Cuarentona en cuarentena

28 Mar

Esto no es exactamente como imaginé mi año sabático, pero es lo que pedí. Tengo todo el tiempo del mundo para mí, en tres semanas he leído tres libros y medio (el medio es algo complejo así que me he demorado la vida), avanzado a razón de un párrafo diario con los arreglos de la novela (¡vamos que esta cuarentena lo hace! jajaj), visto tres series distintas, con sus temporadas, he vuelto a cocinar mi propia comida, hacer yoga y hasta limpié. 

 

Gato prestado más lindo

Gato prestado más lindo

Los primeros días fueron como una montaña rusa y todavía no soy capaz de llenar el maldito formulario para pedir la devolución de mis pasajes de avión. Algunos días me entra la ansiedad respecto a cómo nos tratará el virus, en especial por las malas decisiones del gobierno de los tiempos peores, ¿la gente que vive en la calle sobrevivirá a la pandemia? En el mundo, las bolsas colapsan y dicen que enfrentamos la peor recesión de la historia. Al principio comía todo el día, pero ya me relajé. No queda otra. Hay que guardarse y cuidarnos entre todos.  

 

Aunque esté en cuarentena, estoy consciente de mis privilegios. Siento que me saqué la lotería. Tenía que dejar mi casa la próxima semana, pero mi arrendatario/amigo accedió a retrasar los planes, a pesar que ya teníamos el contrato firmado.

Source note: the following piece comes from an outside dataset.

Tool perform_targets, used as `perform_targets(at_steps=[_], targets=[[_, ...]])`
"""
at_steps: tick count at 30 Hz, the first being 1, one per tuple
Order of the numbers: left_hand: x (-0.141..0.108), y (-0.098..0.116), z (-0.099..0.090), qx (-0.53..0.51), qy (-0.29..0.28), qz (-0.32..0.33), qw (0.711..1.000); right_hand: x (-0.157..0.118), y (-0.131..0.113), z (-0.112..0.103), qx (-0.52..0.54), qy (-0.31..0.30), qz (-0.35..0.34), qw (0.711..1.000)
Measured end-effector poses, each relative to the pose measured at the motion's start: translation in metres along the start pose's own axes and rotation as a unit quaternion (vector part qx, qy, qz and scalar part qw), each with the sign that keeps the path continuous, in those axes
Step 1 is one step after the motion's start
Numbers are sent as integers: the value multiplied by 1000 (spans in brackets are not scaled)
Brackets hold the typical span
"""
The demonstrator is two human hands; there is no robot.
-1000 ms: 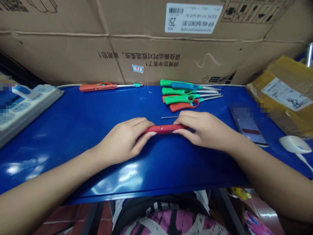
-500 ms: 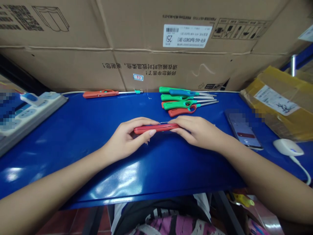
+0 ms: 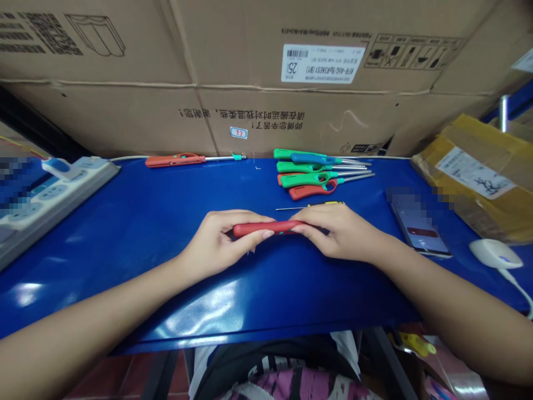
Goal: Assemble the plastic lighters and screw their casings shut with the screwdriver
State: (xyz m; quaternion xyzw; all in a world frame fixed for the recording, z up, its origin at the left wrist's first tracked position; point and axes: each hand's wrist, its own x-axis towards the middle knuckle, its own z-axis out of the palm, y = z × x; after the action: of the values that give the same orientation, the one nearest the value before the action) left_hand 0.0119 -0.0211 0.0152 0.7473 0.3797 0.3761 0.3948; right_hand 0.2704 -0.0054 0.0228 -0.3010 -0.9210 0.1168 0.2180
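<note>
Both hands hold a red utility lighter (image 3: 260, 228) level above the blue table (image 3: 175, 300). My left hand (image 3: 222, 236) is closed round its left end, thumb along the near side. My right hand (image 3: 337, 230) pinches the right end, hiding part of it; a bit of teal shows on the near side. Just behind my right hand lies a screwdriver (image 3: 327, 204) with a thin shaft and a yellow and black handle, partly covered by the hand. Farther back are several green, red and blue utility lighters (image 3: 306, 179) in a pile with metal nozzles pointing right.
An orange-red lighter (image 3: 175, 160) lies at the back left by the cardboard box (image 3: 245, 100). A power strip (image 3: 54, 191) sits on the left. To the right are a phone (image 3: 420, 228), a white corded device (image 3: 495, 253) and a yellow-taped parcel (image 3: 508, 205).
Both hands have come slightly lower in view with the red lighter, which has rolled a little, so teal now shows. More of the screwdriver behind them is visible.
</note>
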Motion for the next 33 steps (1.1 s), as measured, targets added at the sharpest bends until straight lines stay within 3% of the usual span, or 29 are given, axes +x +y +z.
perform_targets(at_steps=[3, 5, 10, 16, 20, 23, 29, 33], targets=[[2, -2, -1, -40, 36, -63, 997, 0, 0, -7, -40, -38, 49, 997], [4, -5, -4, -76, 93, -98, 988, 0, 3, -11, -82, -43, 76, 993], [14, -15, -15, -172, 242, -97, 950, -1, 11, -16, -96, -49, 101, 989], [20, -16, -19, -167, 282, -117, 937, 0, 13, -22, -83, 11, 114, 990], [21, -18, -20, -174, 305, -100, 931, 0, 20, -29, -180, -40, 145, 972], [19, -20, -18, -185, 275, -98, 938, -2, 23, -27, -188, -63, 101, 975], [11, -11, -8, -103, 35, -137, 985, -3, 17, -11, -195, -53, -5, 979], [12, -6, -9, -85, 23, -161, 983, -2, 16, -11, -191, -38, -10, 981]])
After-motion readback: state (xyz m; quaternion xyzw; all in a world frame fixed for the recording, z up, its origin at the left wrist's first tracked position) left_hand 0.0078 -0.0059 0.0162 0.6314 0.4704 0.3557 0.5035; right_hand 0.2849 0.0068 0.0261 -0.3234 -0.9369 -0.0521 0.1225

Había vendido la mitad de los muebles preparándome para el viaje pospuesto… Corrijo, ya estoy de viaje, aunque no me haya subido a ningún avión y no sea el que yo ni nadie en el mundo quería o esperaba. 

 

Viendo el lado positivo, un puma se paseó a pocas cuadras, la capa de ozono se está reparando y disminuyó el smog ¡Hasta mi acné satánico de cuarentona está retrocediendo! Conocí nuevas personas on line (gracias a los amigos de Beyond Storytelling compartí un sour virtual con la genial Alma Quiroga de Bogotá), mi compañera de casa me acompaña cada día, volví a hablar con los vecinos y hasta tengo un gato a préstamo que me regala ronroneos y amor incondicional (¿qué pensaría Gatisimo?).

 

Cada uno está en un torbellino mental distinto y al mismo tiempo estamos juntos en eso. No queda más que respirar profundo y pensar que algo bueno tendrá que surgir de todo esto.